The A/C on the prostar, here is the basics of what you can and cannot get away with, believe me, I learned this the hard way playing with mine...


Besides ensuring the mechanical parts of the system are working and are in good health,.. including blend doors, etc (the place to always start when servicing A/C) ...


Method(s) for helping the factory cab-controller to be "more happy" and not fault out the A/C so much ...

* Making sure the Ambient temp sensor for the engine is reading OUTSIDE TEMPS and not 10+ or even 30+ degrees higher because it is mounted under the truck or hood somewhere and it reads high due to engine temps.
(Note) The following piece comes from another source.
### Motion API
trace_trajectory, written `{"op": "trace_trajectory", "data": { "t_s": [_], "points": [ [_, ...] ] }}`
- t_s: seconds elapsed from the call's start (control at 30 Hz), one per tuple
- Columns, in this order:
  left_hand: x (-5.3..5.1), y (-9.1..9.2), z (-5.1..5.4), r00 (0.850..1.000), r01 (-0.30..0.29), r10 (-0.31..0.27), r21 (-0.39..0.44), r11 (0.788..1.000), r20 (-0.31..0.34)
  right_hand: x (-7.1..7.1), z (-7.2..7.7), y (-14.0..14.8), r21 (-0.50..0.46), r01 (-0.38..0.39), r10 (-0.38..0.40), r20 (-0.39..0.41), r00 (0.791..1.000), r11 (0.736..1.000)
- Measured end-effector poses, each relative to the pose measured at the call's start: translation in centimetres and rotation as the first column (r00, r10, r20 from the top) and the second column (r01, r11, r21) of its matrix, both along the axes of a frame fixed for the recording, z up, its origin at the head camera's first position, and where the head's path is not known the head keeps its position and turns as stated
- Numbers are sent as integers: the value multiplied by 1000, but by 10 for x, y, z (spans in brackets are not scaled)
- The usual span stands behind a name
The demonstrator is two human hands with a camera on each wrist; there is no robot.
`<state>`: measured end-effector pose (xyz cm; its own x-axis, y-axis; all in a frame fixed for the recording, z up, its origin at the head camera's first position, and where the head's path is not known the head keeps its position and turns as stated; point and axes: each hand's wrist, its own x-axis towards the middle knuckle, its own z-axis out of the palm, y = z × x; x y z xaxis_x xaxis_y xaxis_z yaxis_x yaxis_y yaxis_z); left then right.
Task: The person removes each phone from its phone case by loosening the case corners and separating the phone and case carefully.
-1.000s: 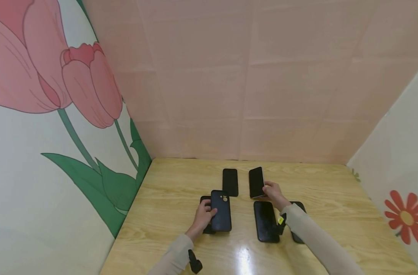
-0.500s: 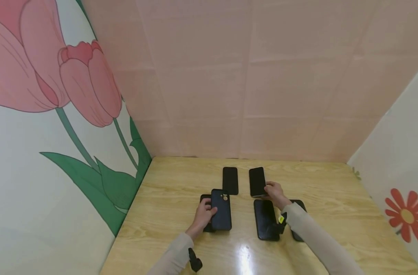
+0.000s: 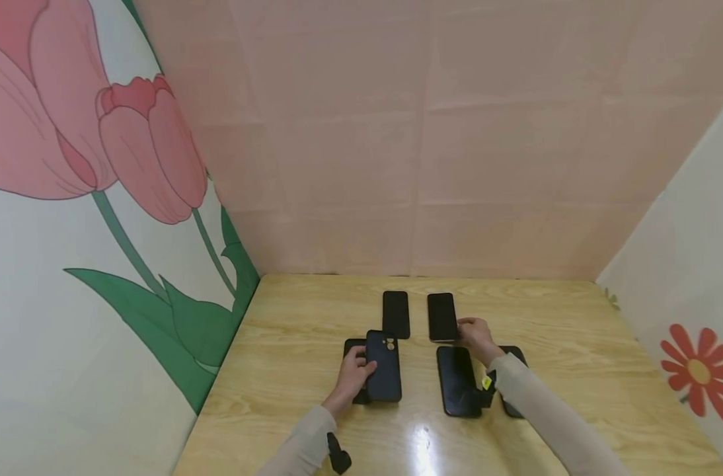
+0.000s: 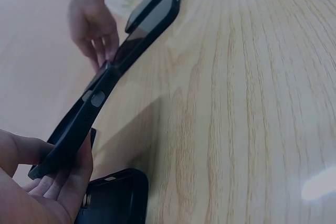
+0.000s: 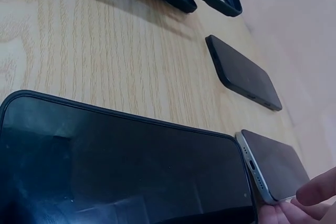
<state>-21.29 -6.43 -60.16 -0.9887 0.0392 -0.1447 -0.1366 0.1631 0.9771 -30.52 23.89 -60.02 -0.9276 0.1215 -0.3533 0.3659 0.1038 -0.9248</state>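
Note:
My left hand grips a dark blue phone case by its left edge, thumb on one face and fingers on the other. The case is raised and tilted, and its hollow inside faces away from the head camera. Under it on the table lies another black phone case, partly covered. My right hand pinches the right edge of a phone with a dark screen and silver rim. That phone lies flat or nearly so; its charging port shows in the right wrist view.
A larger black phone lies just in front of the silver-rimmed one. Farther right, another dark phone-shaped thing is partly hidden by the right sleeve. At the back stands out a flat black phone. The wooden table meets a pink wall.
The silver-rimmed phone, tilted up a second ago, has been lowered towards the table by my right hand. My left hand and the blue phone case have hardly moved.

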Motion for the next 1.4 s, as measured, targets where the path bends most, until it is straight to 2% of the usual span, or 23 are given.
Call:
{"op": "trace_trajectory", "data": {
  "t_s": [0.17,0.33,0.57,0.8,1.1,1.4],
  "points": [
    [3,0,2,1000,10,-10,18,1000,-12,1,1,-1,6,10,-10,-11,1000,1000],
    [4,2,2,999,31,-31,5,1000,-34,2,0,-2,-27,40,-40,-11,999,999],
    [3,5,0,1000,13,-13,2,1000,9,0,-4,-3,-1,74,-74,-37,997,997],
    [2,6,-3,1000,26,-26,-16,1000,9,2,-2,-3,15,83,-82,-22,996,996],
    [3,6,-9,999,48,-48,-16,999,8,6,4,-1,-53,104,-105,-11,994,993],
    [3,6,-9,998,54,-54,-27,998,11,5,3,-3,-22,121,-122,-24,992,992]
  ]
}}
* Making sure the thermistors on the passenger side of the truck are reading correctly. - Easily done by having a spare (known good) sensor and taking an ohm-meter/multimeter and comparing resistance at room temp on them. Making sure they are all reading somewhat same when system is off and they are all same as outside temp. - Really low resistance on one or all of them (like 300 - 500 ohms or less),.. THEY ARE ABSOLUTELY BAD! - I have had some come right out of the box like this from new.

* making sure the condenser and the evap. are working very well. NO dirt of grime in them to slow down air flow or cause efficiency losses. Same with cab filters both front and rear bunk.
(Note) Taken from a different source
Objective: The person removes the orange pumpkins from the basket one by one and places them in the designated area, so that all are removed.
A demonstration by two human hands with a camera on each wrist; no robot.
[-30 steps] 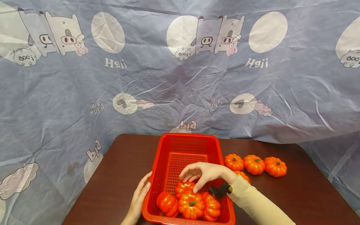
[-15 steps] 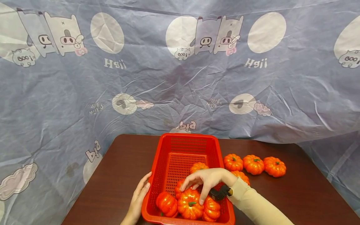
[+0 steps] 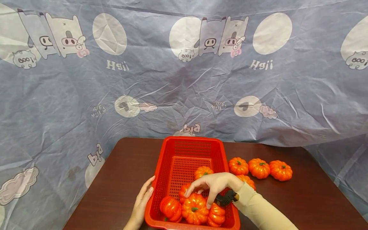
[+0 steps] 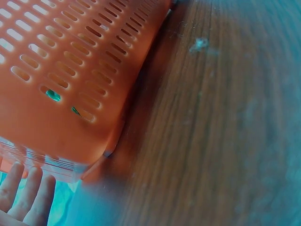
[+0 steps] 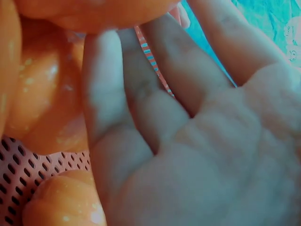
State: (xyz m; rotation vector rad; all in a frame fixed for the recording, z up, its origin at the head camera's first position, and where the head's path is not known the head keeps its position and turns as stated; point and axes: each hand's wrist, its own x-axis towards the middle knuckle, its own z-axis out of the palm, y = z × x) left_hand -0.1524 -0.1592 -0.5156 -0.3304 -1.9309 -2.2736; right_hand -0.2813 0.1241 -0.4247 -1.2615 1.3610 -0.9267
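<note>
A red plastic basket (image 3: 161, 166) with slotted walls stands on the table, holding several glossy orange toy pumpkins. My right hand (image 3: 215, 185) reaches in from the right and grips the front middle pumpkin (image 3: 195, 214), thumb at its right side and fingers at its back left. In the right wrist view, fingers (image 5: 103, 80) touch that pumpkin's underside. Around it sit a left pumpkin (image 3: 170, 207), a right pumpkin (image 3: 217, 214), a partly hidden one behind, and another pumpkin (image 3: 202, 171) farther back. My left hand (image 3: 141, 201) rests against the basket's left wall, fingers nearly straight.
Right of the basket, several more pumpkins lie on the dark wooden table (image 3: 115, 179), among them a far-right pumpkin (image 3: 281, 170). One is partly covered by my right forearm. A grey-blue printed cloth (image 3: 184, 80) hangs behind the table.
My right hand has moved slightly toward me and closed about the front middle pumpkin, which has shifted a little. The pumpkin farther back has come into view. My left hand stays on the basket.
</note>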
* Making sure ALL of the fuses in the dash panel are NOT TARNISHED!..- Same is what is described in this post(s)...
http://rawze.com/forums/showthread.php?t...1#pid12861

* making sure the expansion valve is not plugged up with stop-leak,.. seems everyone these days is stop-leak+dye happy and that is a big killer of A/C on prostar. - The system hates that stuff!. - If you have a leak somewhere-- FIX IT!, and if you can't find you leak,.. PUT A SMALL BALOON that fits tightly OVER THE SERVICE PORTS and wait a while! - YOU WILL FIND YOUR LEAK because 9 of 10 times it is loosing pressure all the time is because of bad schrader valves! - because some moron put a dirty, dusty service tool on it, or did not bother to clean the valves before connecting to them.

* resetting it when it acts up by installing a reset switch like mentioned in this video...
https://youtu.be/flXkmAzsV7E

* LASTLY,.. AND VERY MUCH OVER-LOOKED!!!! --- IS THE FACT THAT PROSTAR IN PARTICULAR --> THE EXHAUST IS VERY CLOSE TO THE UNDERSIDE OF THE CAB--- AND NO PROSTAR COMES FACTORY WITH A FULL EXHAUST WRAP!!!! ---<<<< WRAP THE EXHAUST PIPING ALL THE DOWN ITS LENGTH AND IT WILL BE 10 -20+ DEGREES COOLER IN THE CAB ALL THE TIME!
I have made several mentions of this over the years on here. hers is one of those that came up in a search: http://rawze.com/forums/showthread.php?t...6#pid20496


-------------

Things you cannot do on your own to force it to work...

* You cannot just jumper the compressor. It will make so much pressure, it will blow the guts out of the relief valve or blow apart the compressor. - This will make problems much worse.

* You cannot just jumper the engine fan to have it run non-stop to try to make it cooler,.. this will kill your fuel mileage so badly that you can't make a profit. Keeping the engine fan on at idle to help the A/C along a bit is not a problem though.

* You can't just jumper out the thermistors on the passenger side. The cab controller checks them at intervals to ensure they are changing in value AND that they are within a certain range compared to outside temps. Jumping them out usually makes the system fault out at exactly 10 minutes after the first time the compressor kicks in. I know this because I tried several ways to fool it. - I even resorted to putting resistor bank on a small 12v relay that activates same time as the compressor clutch, so that the resistance changes, .. this fools it some,.. but after a while it figures this out too and faults it anyways.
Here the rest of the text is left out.